__WHAT TO WORK ON__: A single number is required: the count of lines in the entries below that include the word "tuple".

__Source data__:
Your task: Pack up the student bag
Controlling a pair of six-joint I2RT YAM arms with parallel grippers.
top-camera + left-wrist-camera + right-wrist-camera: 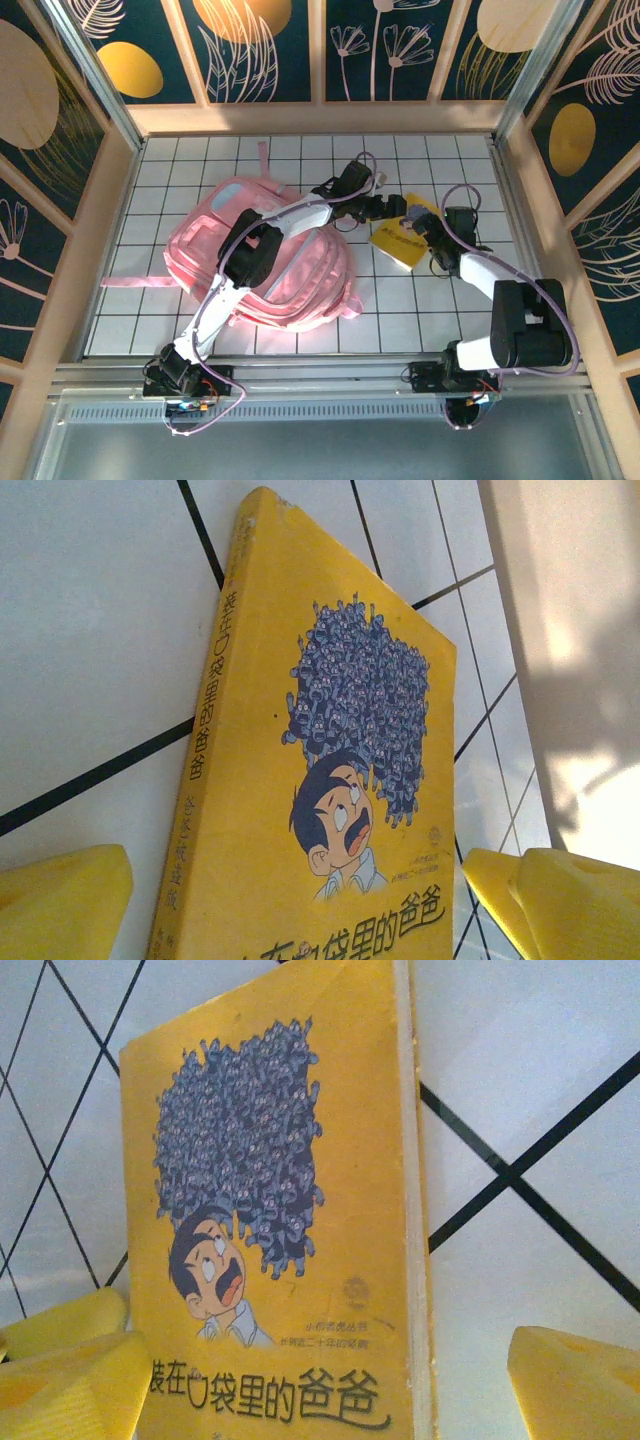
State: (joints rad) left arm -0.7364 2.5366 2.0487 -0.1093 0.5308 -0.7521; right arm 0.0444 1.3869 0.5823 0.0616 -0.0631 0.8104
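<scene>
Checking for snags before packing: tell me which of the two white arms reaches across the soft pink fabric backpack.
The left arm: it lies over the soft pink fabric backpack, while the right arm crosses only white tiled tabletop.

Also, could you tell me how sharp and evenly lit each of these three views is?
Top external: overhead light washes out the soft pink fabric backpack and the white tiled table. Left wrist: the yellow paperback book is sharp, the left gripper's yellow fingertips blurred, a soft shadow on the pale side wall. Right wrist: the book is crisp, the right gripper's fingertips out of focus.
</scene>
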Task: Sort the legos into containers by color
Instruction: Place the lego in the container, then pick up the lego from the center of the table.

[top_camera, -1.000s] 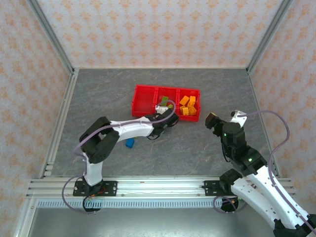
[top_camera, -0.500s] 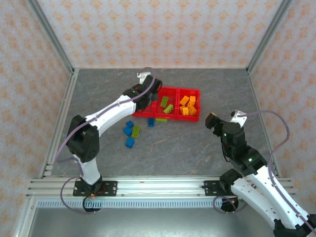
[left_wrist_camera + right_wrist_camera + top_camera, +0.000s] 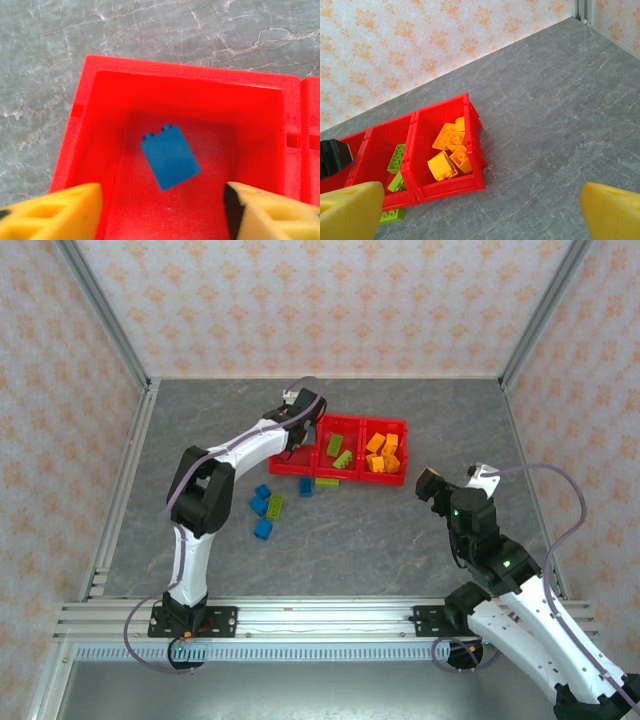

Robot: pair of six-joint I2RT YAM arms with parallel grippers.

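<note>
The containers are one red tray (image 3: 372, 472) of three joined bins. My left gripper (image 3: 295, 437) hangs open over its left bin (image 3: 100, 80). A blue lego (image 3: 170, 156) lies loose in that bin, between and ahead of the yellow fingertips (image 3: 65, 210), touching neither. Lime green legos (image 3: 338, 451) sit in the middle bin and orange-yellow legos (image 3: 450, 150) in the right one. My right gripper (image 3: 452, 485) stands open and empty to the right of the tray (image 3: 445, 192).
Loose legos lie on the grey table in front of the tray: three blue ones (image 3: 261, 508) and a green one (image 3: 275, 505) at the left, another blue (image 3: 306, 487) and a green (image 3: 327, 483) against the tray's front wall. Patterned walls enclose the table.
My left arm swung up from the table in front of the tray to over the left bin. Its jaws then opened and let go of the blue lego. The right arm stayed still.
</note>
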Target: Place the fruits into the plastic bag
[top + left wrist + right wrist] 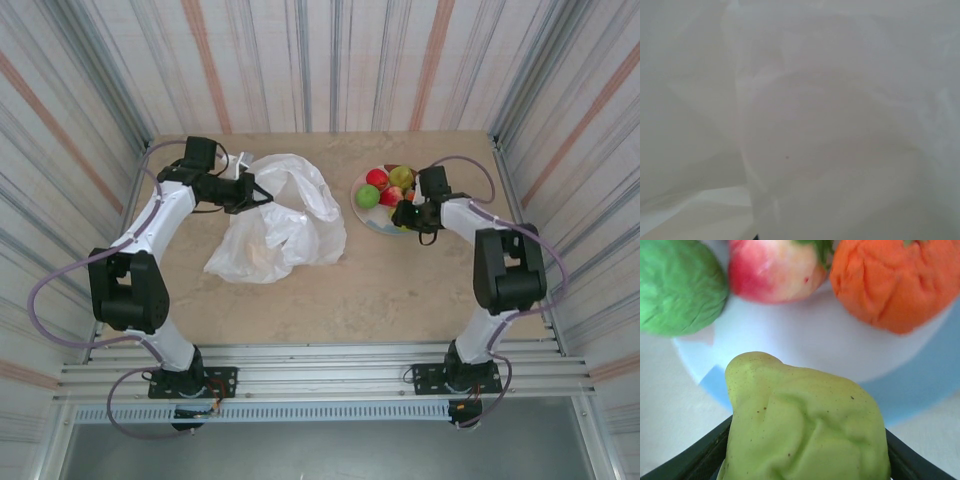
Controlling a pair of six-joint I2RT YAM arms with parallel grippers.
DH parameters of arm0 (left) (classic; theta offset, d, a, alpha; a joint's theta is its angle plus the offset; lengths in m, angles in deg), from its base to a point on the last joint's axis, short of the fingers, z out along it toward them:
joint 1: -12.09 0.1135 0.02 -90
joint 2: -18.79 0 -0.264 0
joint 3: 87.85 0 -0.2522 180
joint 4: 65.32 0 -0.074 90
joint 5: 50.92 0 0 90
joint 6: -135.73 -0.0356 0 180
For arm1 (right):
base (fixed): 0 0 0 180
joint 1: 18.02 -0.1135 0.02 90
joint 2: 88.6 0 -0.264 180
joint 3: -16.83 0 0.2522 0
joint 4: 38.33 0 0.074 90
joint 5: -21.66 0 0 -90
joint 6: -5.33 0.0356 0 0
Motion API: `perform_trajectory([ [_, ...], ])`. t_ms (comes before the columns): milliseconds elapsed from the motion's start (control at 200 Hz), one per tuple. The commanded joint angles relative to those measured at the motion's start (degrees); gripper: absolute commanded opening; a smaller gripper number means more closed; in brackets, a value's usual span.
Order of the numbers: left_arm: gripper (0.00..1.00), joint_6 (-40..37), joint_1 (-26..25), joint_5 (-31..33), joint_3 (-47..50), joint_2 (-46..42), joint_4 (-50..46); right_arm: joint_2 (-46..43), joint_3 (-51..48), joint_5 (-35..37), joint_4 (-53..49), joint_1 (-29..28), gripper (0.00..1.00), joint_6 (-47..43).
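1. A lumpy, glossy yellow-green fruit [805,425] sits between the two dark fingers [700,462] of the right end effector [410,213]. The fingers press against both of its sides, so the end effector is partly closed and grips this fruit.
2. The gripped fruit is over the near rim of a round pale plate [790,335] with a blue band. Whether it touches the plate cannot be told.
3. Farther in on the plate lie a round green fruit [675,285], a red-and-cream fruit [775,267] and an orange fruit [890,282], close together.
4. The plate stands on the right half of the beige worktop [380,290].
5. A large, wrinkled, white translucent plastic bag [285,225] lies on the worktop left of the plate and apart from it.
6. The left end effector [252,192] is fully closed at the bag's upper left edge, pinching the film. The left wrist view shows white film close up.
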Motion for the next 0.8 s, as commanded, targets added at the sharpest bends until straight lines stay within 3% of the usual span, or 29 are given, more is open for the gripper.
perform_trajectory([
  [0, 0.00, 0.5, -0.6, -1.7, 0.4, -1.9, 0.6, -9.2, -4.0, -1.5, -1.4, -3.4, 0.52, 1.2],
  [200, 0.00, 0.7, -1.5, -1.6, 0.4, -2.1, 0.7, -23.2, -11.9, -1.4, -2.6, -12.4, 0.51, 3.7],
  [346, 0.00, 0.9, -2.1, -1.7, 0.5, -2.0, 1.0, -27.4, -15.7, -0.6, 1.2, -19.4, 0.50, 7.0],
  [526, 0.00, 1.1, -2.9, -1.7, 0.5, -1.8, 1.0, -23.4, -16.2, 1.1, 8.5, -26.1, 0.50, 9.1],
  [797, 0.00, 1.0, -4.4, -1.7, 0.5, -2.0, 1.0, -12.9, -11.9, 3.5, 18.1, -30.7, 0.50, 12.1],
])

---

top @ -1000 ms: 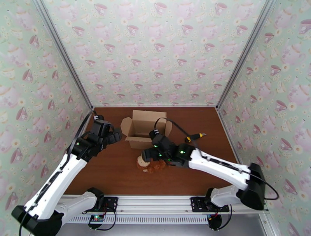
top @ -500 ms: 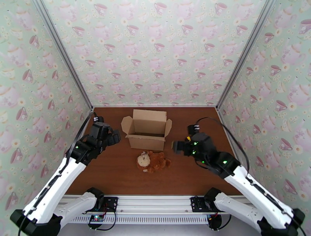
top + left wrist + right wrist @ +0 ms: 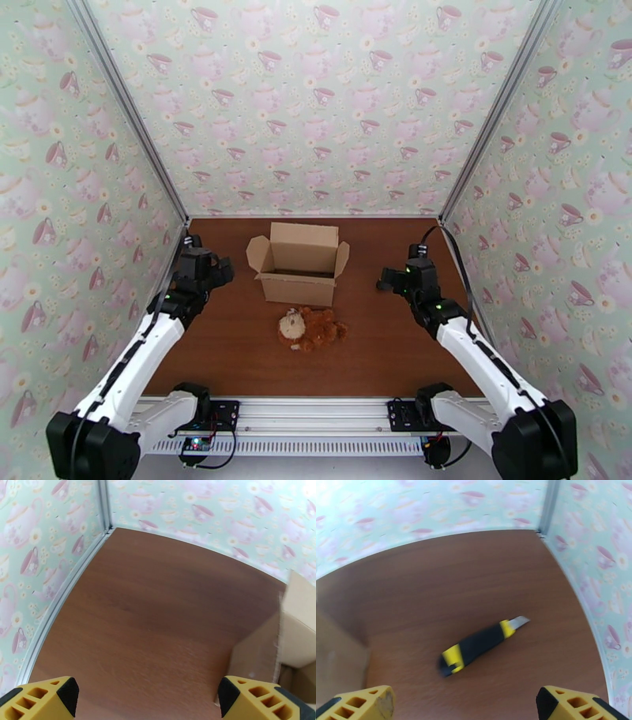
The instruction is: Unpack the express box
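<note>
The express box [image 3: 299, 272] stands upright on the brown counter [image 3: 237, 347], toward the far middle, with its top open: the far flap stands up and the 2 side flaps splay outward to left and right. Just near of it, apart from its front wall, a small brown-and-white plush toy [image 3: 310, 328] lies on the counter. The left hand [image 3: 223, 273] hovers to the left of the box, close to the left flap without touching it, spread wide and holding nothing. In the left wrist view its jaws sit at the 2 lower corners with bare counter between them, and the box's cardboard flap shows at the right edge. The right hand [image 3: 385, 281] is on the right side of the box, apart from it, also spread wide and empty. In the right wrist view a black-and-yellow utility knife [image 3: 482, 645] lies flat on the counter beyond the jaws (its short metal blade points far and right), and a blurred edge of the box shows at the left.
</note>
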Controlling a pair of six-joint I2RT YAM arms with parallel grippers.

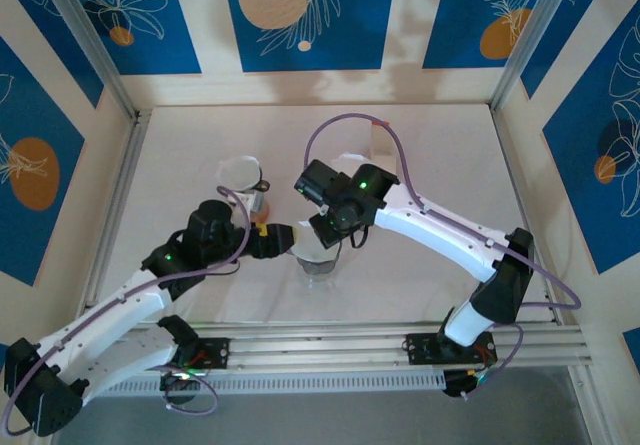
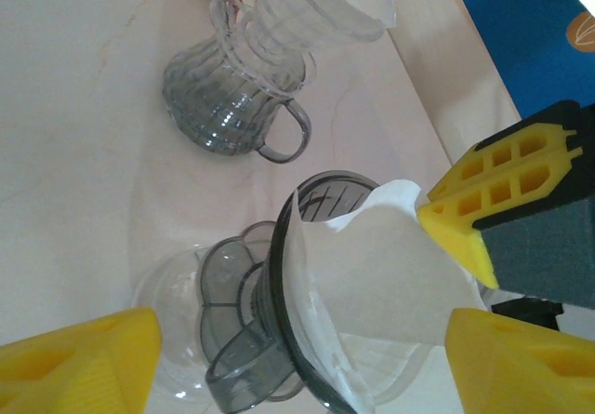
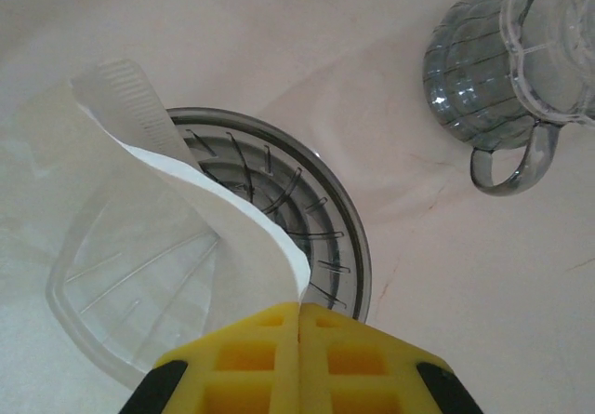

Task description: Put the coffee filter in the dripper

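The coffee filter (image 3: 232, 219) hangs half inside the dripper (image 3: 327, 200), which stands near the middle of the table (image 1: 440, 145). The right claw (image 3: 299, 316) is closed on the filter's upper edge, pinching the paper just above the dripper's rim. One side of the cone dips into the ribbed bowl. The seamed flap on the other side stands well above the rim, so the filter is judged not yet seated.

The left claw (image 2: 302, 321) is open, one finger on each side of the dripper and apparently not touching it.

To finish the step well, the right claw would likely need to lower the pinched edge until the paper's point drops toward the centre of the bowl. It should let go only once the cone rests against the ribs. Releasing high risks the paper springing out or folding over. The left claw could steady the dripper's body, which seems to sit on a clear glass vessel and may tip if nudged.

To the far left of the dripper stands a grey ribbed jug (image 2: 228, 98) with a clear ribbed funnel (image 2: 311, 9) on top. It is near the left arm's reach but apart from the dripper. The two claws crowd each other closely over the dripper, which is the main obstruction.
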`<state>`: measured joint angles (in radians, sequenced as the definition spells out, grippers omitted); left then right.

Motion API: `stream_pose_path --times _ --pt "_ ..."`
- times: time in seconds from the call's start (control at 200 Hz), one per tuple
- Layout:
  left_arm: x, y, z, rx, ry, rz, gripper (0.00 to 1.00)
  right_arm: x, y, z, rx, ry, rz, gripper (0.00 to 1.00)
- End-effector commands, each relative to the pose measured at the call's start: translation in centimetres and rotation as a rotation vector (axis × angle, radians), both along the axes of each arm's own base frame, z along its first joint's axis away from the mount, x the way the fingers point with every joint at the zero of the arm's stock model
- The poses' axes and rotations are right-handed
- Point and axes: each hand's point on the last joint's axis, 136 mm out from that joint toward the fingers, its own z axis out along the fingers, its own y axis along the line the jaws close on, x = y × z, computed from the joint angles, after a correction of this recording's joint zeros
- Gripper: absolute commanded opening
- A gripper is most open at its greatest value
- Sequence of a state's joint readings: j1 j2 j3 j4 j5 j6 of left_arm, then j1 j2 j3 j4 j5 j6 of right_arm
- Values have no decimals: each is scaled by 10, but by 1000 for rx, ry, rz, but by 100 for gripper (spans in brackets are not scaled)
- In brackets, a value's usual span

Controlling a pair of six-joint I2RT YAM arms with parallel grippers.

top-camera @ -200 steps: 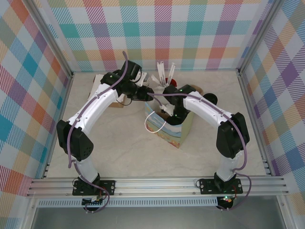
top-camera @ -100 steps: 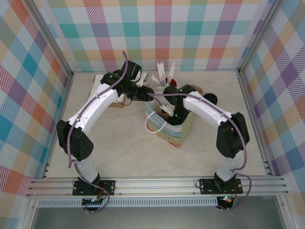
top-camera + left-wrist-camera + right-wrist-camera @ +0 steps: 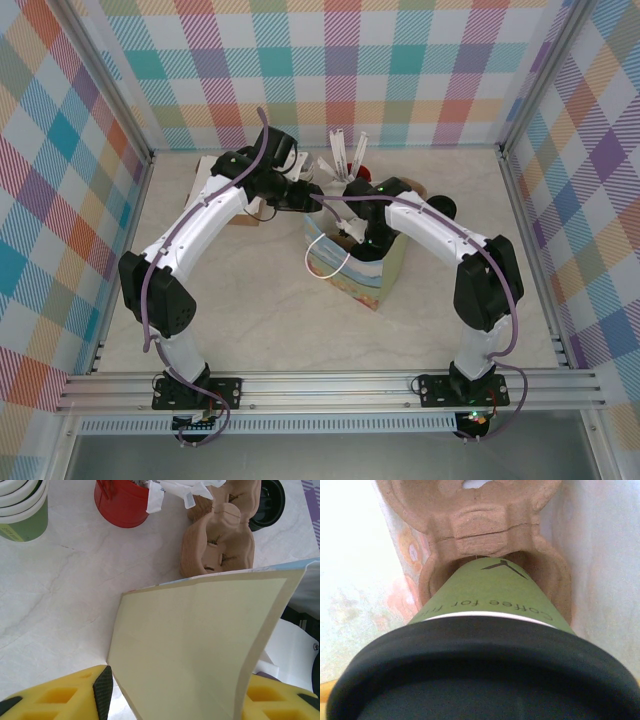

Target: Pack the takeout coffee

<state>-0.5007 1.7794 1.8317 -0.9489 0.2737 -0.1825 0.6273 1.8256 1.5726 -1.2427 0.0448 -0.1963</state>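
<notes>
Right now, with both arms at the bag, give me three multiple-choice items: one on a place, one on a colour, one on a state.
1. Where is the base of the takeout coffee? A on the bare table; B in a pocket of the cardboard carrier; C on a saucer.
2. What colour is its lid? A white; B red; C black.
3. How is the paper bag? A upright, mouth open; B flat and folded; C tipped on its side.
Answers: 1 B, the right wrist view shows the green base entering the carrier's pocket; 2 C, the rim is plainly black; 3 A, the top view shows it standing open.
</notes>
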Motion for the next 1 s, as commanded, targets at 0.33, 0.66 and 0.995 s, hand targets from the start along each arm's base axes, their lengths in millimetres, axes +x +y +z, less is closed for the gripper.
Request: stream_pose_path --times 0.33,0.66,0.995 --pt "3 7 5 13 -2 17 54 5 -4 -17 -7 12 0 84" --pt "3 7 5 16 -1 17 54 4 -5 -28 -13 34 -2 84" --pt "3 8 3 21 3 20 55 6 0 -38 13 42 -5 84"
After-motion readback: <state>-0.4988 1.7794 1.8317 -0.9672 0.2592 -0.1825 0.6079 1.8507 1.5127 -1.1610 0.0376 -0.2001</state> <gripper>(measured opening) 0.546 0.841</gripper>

__REPLY TO THE TASK__: 2